As the chaos and audio warfare permeated the walls of the Funhouse, Mike Fisher stumbled to the stage, with his pants falling down, his shirt half on, and a full-length mirror in hand. He grabbed the mic and mumbled an apology for his unpreparedness as the sensory receptors of the audience waned in pain. He grumbled and gruffed as his dreadlocks hid his face. He fumbled along with the “Margaritaville” lyrics as he grabbed a pair of hair clippers and began to shave his beard. The metallic screech of the blades of the clippers echoed through the PA system, adding one more layer to the chaos and auditory discomfort. Each pass at his beard sent coarse black tufts of his hair fluttering onto the stage like snow in a nuclear winter. Once the haphazard shave was complete, he cowered behind the mirror like a goblin king, shoving fistfuls of freshly shaven hair into his mouth as if testing the universe’s patience, all while still singing along with Jimmy Buffett with the vigor of a South Side drunk at 3am or a Neanderthal expressing both love and rage simultaneously.

And before you knew it, the turmoil and turbulence stopped. The world began to calm. No explanation. No, thank you. No, good night. Just silence as the two men exited the stage.

Had the entire 6-minute set been a joke, a ruse, or did it have deeper reach and meaning? Was it an ode to Banksy-style art or destructive and noise artists like Merzbow or The Rita? Either way, it was enthralling, disturbing, and electrifying.


Terminal Intensity

From Unassuming to Unstoppable: Terminal Intensity Ignites the Stage

At first, the band members milled around the stage like roadies during the MCs’ banter. They looked a bit nervous and somewhat tired. It had been a long day (hell, a long week) for vocalist JJ Ulizio, who’d been pulling double duty as both frontman and founder of PGH Pride in the Pit. They looked unremarkable, almost ordinary—until the first searing note erupted from the PA.

Then, the switch flipped.

What followed was a bombastic, vein-popping assault—Dillinger Escape Plan’s chaos meets Car Bomb’s precision, with Code Orange’s raw menace snarling at the edges. The band’s self-proclaimed “dork-grind meets calculus-core” wasn’t just a clever tagline; it was a blood pact they delivered on, note for note.

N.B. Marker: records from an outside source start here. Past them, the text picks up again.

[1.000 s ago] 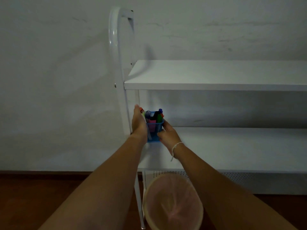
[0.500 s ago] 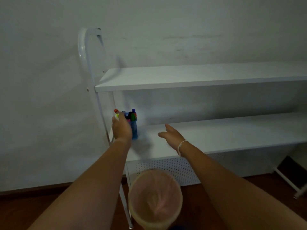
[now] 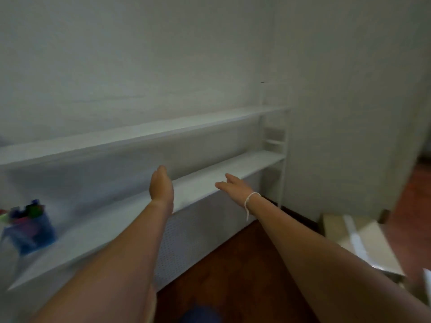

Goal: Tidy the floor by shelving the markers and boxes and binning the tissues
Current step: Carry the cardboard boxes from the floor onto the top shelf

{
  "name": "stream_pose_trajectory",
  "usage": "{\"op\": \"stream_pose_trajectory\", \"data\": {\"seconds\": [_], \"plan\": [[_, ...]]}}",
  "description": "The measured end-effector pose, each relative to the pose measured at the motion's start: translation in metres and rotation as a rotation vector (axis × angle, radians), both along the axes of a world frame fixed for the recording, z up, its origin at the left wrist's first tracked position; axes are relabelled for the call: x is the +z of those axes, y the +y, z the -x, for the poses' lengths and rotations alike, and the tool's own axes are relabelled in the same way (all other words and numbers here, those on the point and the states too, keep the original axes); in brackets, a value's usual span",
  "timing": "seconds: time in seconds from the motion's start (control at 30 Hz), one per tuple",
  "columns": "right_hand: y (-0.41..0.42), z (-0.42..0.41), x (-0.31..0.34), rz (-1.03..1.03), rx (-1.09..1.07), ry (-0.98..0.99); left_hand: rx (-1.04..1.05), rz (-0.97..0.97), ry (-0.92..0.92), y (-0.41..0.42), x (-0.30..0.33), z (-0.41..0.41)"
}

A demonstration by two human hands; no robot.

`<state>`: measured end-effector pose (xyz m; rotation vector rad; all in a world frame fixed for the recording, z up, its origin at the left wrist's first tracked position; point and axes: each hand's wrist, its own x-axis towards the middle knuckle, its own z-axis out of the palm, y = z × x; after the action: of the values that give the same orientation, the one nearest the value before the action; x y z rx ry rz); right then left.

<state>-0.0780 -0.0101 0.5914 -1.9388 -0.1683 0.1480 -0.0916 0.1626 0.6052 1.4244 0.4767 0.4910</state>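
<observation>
Blue marker cup (image 3: 30, 229) now sits alone at the left end of the lower shelf (image 3: 130, 217), w/ both hands off it, so markers look shelved. Left hand (image 3: 161, 187) has let go and hangs mid-shelf, fingers together, holding nothing. Right hand (image 3: 234, 186) empty too, fingers loosely spread. View has swung right to a cardboard box (image 3: 363, 243) on the floor near the shelf's right end, prob. next up.
</observation>
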Motion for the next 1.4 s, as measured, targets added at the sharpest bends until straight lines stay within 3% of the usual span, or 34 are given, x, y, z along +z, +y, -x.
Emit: {"op": "stream_pose_trajectory", "data": {"seconds": [0.3,0.63,1.0,1.17,1.4], "plan": [[-0.239,0.089,-0.011,-0.07,-0.507,-0.009,-0.59,-0.009,0.01,-0.255,-0.004,0.003],[-0.389,0.204,-0.023,-0.067,-0.91,-0.011,-0.971,-0.034,0.068,-0.439,-0.02,0.056],[-0.486,0.281,-0.097,-0.094,-1.17,0.144,-1.242,-0.092,0.239,-0.56,-0.109,0.103],[-0.512,0.284,-0.154,-0.13,-1.21,0.289,-1.24,-0.124,0.374,-0.594,-0.161,0.101],[-0.557,0.255,-0.228,-0.201,-1.212,0.35,-1.219,-0.219,0.504,-0.624,-0.238,0.071]]}}
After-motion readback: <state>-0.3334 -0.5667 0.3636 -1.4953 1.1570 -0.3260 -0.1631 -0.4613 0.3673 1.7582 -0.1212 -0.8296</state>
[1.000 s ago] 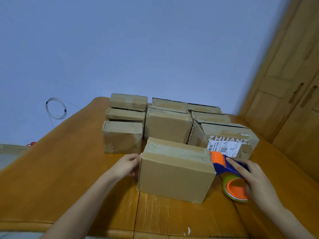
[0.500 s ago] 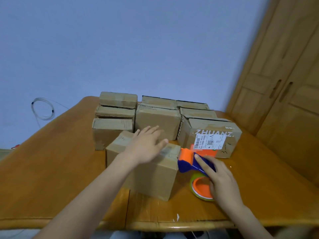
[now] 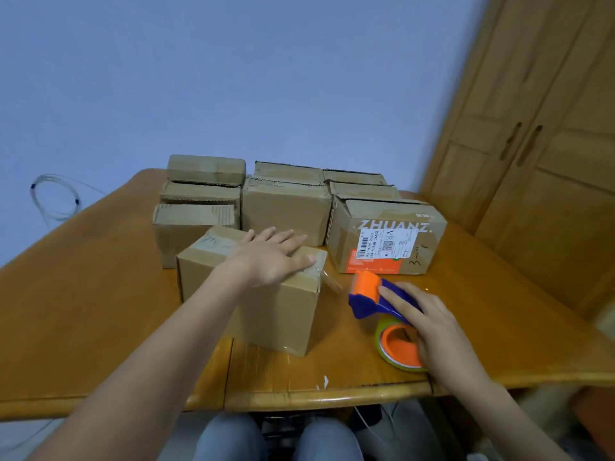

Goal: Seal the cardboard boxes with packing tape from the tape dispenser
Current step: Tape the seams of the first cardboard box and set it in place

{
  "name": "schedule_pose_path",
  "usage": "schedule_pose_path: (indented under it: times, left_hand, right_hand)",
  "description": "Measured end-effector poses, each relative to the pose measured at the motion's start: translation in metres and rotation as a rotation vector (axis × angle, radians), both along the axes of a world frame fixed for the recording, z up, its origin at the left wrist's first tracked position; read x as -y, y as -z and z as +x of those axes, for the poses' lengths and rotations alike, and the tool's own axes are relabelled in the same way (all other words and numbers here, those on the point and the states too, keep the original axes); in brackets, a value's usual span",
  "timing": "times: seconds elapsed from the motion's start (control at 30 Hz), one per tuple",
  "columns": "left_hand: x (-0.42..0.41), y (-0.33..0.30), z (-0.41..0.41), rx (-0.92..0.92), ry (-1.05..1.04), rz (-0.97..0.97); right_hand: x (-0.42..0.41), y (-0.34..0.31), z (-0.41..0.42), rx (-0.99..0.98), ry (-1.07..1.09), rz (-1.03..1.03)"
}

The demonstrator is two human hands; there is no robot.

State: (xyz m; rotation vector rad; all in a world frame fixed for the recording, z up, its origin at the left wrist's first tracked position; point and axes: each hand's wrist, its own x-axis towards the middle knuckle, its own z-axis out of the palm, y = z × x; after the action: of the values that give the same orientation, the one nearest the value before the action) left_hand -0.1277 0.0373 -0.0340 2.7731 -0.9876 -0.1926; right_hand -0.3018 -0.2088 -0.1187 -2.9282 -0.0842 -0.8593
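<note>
Head view: the left hand (image 3: 271,256) has come off the near box's (image 3: 263,294) side and now lies flat on its taped top. The right hand (image 3: 429,322) grips the tape dispenser (image 3: 376,299), pulled clear beside it on the surface (image 3: 100,311); this strip looks done.

Your left hand (image 3: 271,257) lay flat on top of the near cardboard box (image 3: 266,304), its fingers (image 3: 293,239) straight and spread over the taped seam. Just right of that box, your right hand (image 3: 432,327) gripped the tape dispenser (image 3: 376,299) resting on the wooden surface (image 3: 83,311). A loose end of clear tape (image 3: 329,281) stuck out from the box's right top edge. Behind that box stood more boxes, one printed ZHUANZ (image 3: 386,239).
</note>
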Motion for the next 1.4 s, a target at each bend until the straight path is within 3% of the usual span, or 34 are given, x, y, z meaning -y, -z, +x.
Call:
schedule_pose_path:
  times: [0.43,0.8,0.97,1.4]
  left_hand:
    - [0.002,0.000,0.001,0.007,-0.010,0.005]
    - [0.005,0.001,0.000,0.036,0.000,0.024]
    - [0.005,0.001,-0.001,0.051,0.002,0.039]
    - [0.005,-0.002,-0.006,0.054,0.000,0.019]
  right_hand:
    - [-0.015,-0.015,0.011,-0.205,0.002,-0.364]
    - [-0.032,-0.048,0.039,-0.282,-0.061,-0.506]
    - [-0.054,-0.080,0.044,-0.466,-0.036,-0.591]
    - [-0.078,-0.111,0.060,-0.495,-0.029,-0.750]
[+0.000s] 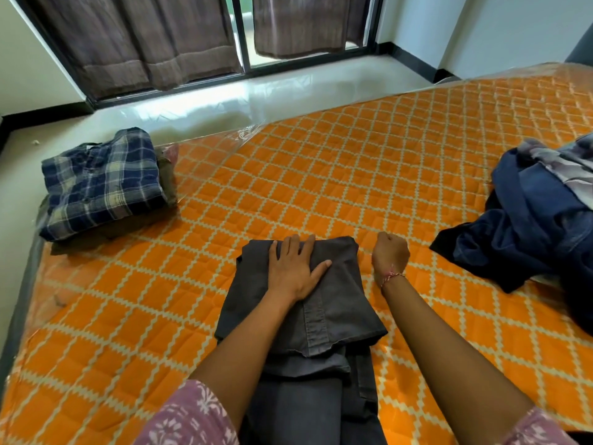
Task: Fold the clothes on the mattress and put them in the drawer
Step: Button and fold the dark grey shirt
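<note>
Now the left hand is pressing flat on the soft, limp dark grey folded shirt near the mattress's front edge; the right hand, seemingly fisted and empty, is hovering beside it; lifting calls for supporting both side edges.

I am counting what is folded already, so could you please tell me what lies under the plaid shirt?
A dark olive garment shows under the plaid shirt; anything more beneath is covered.

No readable text, label, brand or number appears anywhere.
</note>
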`<act>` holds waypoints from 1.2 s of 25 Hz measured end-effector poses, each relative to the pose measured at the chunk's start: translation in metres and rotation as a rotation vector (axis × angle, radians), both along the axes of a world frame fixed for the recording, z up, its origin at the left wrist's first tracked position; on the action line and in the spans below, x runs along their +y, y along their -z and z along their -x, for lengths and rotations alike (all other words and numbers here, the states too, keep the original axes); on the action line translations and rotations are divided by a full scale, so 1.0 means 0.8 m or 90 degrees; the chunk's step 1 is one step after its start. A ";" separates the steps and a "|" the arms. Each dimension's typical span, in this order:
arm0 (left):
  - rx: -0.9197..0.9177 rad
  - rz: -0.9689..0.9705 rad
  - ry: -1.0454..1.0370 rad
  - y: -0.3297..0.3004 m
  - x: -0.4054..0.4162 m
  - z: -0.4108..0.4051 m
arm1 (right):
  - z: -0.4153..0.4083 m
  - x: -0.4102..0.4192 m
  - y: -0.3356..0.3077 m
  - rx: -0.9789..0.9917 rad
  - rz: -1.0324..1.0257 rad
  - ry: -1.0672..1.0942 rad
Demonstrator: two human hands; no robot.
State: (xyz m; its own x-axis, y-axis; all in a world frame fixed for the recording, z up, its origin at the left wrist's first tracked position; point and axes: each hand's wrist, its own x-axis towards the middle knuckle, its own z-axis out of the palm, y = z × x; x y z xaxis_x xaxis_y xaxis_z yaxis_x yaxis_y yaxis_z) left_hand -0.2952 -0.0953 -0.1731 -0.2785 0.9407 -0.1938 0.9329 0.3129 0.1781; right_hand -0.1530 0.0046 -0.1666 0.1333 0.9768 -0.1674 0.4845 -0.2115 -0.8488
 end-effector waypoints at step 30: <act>-0.446 -0.083 -0.558 -0.040 -0.208 0.040 | -0.064 -0.173 -0.050 -0.060 0.298 -0.273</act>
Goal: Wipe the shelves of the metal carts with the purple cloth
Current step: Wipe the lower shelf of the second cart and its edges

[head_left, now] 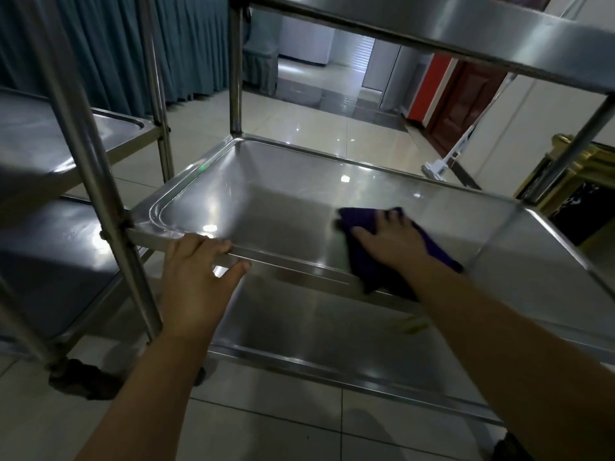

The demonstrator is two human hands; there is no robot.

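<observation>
A steel cart fills the view, and its middle shelf (pixel 266 181) lies in front of me. The purple cloth (pixel 361 261) is spread on that shelf near the front rim, right of centre, with one end hanging over the edge. My right hand (pixel 389 241) presses flat on the cloth with fingers spread. My left hand (pixel 196 274) grips the shelf's front rim near the left post, fingers over the top and thumb under it. The bottom shelf (pixel 316 331) shows below, and the top shelf (pixel 466 24) crosses overhead.
A second steel cart (pixel 60 154) stands close on the left, its shelves touching my cart's post. A caster (pixel 80 377) sits at the lower left. A gold-framed stand (pixel 565 181) is at the right, a teal curtain (pixel 100 44) behind, tiled floor all around.
</observation>
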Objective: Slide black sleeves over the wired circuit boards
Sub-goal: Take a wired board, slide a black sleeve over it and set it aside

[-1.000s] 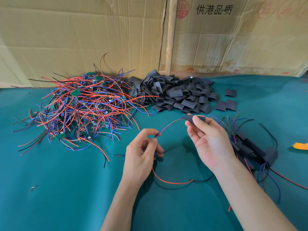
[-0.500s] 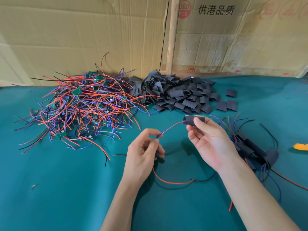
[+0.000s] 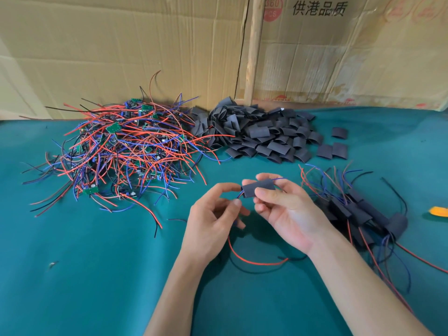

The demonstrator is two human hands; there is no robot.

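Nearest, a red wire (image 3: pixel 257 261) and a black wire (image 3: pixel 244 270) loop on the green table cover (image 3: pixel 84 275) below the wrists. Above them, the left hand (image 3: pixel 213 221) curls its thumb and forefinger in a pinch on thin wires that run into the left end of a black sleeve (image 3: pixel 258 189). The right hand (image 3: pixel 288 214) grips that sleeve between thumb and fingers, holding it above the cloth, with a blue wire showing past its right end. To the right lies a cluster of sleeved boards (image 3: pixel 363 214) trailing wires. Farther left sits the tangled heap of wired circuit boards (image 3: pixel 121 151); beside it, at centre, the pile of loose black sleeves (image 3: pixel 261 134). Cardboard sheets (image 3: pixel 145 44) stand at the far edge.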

JJ’s vocals were a force of nature, powerful and profound, guttural yet articulate, like a preacher screaming into a hurricane. Guitarist and primary songwriter Albert Ignasky was a live wire, shredding riffs with whip-crack precision before hurling himself into the crowd, igniting mosh pits mid-solo without missing a beat. The rhythm section? Dave Bruschi on bass and Ryan Palastro on drums are subterranean bulldozers, driving each song down your throat with or without your consent.

This band’s still fresh out the womb, just a handful of shows deep, but they’re already writing an album that’ll probably require a physics degree to comprehend. If this set was any indication, it’s that Pittsburgh’s scene just got a new apex predator; they’re poised to detonate on a national scale. You’ve been warned.


Desolence

Desolence took over the stage with what was the most polished and tight set of the evening. Led by the intense, gravelly screams of vocalist Brian Hindman and a twin guitar attack of Fen Marshall and Aaron Pepe, the band threw down a set of classic progressive thrash metal. Hindman’s stage presence increased the passion of the set tenfold as he powerfully crouched at the edge of the stage, unloading his vocals from the depths of his soul and lungs.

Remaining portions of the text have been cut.